A Day at the Dogfights
This article originally appeared in the February 27, 1979 issue of Esquire. It contains graphic imagery, as well as attitudes and sensibilities about animal cruelty that are potentially triggering. To read every Esquire story ever published, upgrade to All Access.
His name was Skete. I never knew him by any other name. He never said and I never asked. It would have been bad form because Skete was a breeder of pit bulldogs, bred especially to fight, bred for ferocity, tenacity, quickness, and strength. Fighting dogs in a pit, or anywhere else for that matter, is against the law—a felony if the breeder takes his dog across state lines to fight. I’d met Skete through a girl I’d known about four years before. In the middle of the night the girl called me up and asked if I’d like to go to a fight being held in South Florida. She knew, as everybody does who knows me at all, that I love blood sports. Not a particularly admirable trait, but one that I’ve always had and one I’ve never tried to suppress or find the reasons for.
“You think Skete would let me come with him?” I asked over the telephone.

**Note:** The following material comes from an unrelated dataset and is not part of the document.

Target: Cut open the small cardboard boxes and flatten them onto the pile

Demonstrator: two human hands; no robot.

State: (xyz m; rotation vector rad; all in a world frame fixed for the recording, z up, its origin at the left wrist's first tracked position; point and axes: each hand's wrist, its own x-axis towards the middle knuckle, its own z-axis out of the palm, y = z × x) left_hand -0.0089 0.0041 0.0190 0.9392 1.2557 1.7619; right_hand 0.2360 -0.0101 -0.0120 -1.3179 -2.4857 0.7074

“I told him about you. He said he’d take my word you were a stand-up guy and would cause him no trouble.” “I’d want to write about it.”
“I told him you’d never burn down his proposition.” The girl, Monica, nicknamed Money, had worked for a long time in carnivals, and in a carnival nobody has a job, he has a “proposition.” And if you put him out of business, by using the law or anything else, you are said to “burn down his proposition.”
“You know the people and things I’ve written about,” I said, “and I’ve never burned anybody. Nobody gets hurt letting me watch and letting me write.”
“I know,” she said.
I talked to Skete the next night on the telephone to confirm the invitation. The conversation was short. “Nobody hurts me and mine with impunity,” he said.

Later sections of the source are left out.